The Clinical Need
Colorectal cancer is the Western world's second largest cancer killer, despite being largely preventable and/or treatable with early screening.
In the U.S. alone, the American Cancer Society estimates that approximately 136,000 people are diagnosed with CRC annually, with roughly 50,000 people dying from the disease. The World Health Organization anticipates that by 2020, there will be nearly 160,000 cases in the U.S. and more than 1.6 million worldwide.
Most of these deaths are preventable2 with screening and treatments.
Optical colonoscopy is currently the standard screening tool for early detection of colon cancer, demonstrating a high degree (approximately 95%) of sensitivity and specificity. However, compliance remains an issue. Many patients still avoid screening due to colonoscopy's invasiveness, discomfort and perceived risks, with bowel prep being a significant drawback. Moreover, in some European countries, fecal occult blood tests (FOBT) is still the first mass screening tool dictated by health officials due to its low cost and simplicity.
These figures underline the importance of a technology that could increase compliance and throughput significantly, without compromising screening accuracy.
Check-Cap's advanced X-ray Radar technology is uniquely positioned to capitalize on this market opportunity:
- Patient-friendly - non-invasive and prep-free
- Accurate - designed to detect clinically significant polyps with a high degree of sensitivity
- Simple - doctors can spend less time on screenings and more time with patients who need therapeutic colonoscopies
1.Source: Screening and Surveillance for the Early Detection of Colorectal Cancer and Adenomatous Polyps, 2008: A Joint Guideline from the American Cancer Society, the US Multi-Society Task Force on Colorectal Cancer, and the American College of Radiology.
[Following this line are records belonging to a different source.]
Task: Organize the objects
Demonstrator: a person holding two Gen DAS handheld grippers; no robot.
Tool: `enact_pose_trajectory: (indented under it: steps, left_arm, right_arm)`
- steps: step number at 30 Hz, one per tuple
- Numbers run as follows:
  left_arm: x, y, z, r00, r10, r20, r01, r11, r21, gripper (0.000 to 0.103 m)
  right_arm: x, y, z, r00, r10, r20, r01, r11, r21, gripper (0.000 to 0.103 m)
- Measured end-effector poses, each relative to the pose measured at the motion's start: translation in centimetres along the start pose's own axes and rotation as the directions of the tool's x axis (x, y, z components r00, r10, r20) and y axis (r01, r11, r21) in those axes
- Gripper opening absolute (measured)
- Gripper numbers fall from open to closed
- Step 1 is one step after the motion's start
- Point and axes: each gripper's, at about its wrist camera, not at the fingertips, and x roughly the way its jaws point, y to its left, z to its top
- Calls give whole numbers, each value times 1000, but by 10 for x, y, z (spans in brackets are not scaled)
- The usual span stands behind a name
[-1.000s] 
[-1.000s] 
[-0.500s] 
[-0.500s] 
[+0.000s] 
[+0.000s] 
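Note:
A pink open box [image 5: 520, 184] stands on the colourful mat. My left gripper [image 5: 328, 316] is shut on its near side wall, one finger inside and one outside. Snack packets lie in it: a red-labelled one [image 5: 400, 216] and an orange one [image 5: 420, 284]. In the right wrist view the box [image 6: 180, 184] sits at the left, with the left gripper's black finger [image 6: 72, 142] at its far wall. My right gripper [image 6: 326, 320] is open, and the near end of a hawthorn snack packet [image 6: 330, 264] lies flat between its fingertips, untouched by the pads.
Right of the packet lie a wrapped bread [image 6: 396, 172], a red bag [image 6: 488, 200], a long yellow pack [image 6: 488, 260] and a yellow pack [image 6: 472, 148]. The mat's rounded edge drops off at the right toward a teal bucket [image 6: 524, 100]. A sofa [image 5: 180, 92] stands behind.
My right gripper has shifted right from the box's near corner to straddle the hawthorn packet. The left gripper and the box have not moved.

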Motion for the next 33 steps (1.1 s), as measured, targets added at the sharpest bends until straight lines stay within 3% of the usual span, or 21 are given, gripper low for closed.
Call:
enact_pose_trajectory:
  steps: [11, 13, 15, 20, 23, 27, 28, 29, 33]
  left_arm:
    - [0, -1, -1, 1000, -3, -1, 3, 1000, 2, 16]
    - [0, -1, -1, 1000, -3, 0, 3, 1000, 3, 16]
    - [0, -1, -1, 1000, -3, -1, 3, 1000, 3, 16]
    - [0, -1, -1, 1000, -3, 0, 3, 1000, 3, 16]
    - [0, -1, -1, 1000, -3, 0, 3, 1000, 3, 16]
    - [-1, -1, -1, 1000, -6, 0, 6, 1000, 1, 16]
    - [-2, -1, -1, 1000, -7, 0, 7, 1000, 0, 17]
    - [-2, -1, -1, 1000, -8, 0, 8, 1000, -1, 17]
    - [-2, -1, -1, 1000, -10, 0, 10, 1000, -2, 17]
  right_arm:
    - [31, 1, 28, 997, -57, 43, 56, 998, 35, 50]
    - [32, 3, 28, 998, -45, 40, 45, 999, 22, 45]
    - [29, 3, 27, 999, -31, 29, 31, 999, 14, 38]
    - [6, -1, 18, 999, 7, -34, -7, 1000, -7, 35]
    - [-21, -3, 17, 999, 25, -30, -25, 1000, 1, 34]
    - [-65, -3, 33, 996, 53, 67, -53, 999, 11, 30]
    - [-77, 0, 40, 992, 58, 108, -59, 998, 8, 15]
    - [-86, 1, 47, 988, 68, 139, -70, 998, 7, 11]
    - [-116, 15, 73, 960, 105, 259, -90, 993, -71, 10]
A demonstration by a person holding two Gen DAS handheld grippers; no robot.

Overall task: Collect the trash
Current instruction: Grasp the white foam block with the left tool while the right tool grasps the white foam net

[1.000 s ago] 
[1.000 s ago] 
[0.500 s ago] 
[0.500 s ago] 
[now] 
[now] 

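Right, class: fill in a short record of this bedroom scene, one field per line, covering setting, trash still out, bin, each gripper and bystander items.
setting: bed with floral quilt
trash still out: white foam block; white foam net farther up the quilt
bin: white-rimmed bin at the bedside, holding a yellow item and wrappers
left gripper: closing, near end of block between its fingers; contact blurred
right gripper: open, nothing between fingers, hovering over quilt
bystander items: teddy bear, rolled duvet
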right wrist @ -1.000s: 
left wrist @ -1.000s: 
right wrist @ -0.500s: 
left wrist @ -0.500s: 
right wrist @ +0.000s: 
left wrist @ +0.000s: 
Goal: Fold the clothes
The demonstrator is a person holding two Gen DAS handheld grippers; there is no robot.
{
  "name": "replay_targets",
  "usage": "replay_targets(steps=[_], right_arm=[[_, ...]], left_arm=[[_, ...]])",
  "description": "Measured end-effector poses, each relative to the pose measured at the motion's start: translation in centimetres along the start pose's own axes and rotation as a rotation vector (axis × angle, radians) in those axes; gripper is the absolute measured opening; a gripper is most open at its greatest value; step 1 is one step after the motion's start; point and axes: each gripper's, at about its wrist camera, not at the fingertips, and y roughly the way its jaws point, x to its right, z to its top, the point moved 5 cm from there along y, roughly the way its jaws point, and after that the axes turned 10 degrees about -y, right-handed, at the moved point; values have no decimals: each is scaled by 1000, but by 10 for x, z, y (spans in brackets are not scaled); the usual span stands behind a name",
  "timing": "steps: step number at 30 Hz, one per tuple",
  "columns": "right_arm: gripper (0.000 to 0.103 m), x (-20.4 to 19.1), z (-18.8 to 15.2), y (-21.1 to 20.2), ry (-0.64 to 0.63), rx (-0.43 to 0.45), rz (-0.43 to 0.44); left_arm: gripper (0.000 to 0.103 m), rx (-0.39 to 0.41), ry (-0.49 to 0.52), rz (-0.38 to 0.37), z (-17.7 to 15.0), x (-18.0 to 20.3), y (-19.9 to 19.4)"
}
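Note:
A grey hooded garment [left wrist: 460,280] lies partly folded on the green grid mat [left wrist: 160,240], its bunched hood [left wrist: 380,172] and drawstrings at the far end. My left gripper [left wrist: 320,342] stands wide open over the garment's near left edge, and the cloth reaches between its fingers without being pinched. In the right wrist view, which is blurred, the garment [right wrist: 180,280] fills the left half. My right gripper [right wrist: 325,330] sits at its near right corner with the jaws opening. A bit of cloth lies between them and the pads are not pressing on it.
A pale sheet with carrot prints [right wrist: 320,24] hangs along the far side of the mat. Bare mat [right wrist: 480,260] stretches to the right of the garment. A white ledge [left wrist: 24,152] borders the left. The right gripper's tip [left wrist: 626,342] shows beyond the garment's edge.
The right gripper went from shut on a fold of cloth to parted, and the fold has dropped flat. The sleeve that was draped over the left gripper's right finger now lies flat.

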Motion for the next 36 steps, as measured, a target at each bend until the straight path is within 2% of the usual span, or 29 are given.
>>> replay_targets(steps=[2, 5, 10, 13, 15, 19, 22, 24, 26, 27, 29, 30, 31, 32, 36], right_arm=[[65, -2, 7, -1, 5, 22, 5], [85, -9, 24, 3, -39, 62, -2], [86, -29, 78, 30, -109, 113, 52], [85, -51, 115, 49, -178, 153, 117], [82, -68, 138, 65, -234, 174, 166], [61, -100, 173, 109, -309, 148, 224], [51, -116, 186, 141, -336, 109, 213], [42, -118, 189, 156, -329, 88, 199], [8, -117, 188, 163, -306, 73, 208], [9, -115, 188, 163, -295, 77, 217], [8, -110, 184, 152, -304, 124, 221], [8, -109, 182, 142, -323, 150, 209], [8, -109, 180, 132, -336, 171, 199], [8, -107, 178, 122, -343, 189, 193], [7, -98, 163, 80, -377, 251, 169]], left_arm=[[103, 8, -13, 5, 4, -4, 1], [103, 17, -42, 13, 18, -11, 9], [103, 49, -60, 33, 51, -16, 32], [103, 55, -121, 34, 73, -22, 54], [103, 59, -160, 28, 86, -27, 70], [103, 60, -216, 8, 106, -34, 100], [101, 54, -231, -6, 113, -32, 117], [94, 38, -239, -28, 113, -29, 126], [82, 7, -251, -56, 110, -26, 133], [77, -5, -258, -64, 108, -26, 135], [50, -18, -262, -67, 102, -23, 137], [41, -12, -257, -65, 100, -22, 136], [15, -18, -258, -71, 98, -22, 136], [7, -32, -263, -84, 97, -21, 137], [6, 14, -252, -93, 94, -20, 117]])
2.CRC's Prevention: CRC can largely be prevented by the early detection and removal of adenomatous polyps, and survival is significantly better when CRC is diagnosed while still localized. It is evident that incidence and mortality reductions could be achieved if a greater proportion of adults over age 50 received regular screening. Although prospective randomized trials and observational studies have demonstrated mortality reductions associated with early detection and removal of polyps, many US adults are not receiving regular screening or have never been screened at all.
3.CRC's survival rates: Five-year survival is 90% if the disease is diagnosed while still localized but only 68% for regional disease and only 10% if distant metastases are present. (Screening and Surveillance for the Early Detection of Colorectal Cancer and Adenomatous Polyps, 2008: A Joint Guideline from the American Cancer Society, the US Multi-Society Task Force on Colorectal Cancer, and the American College of Radiology).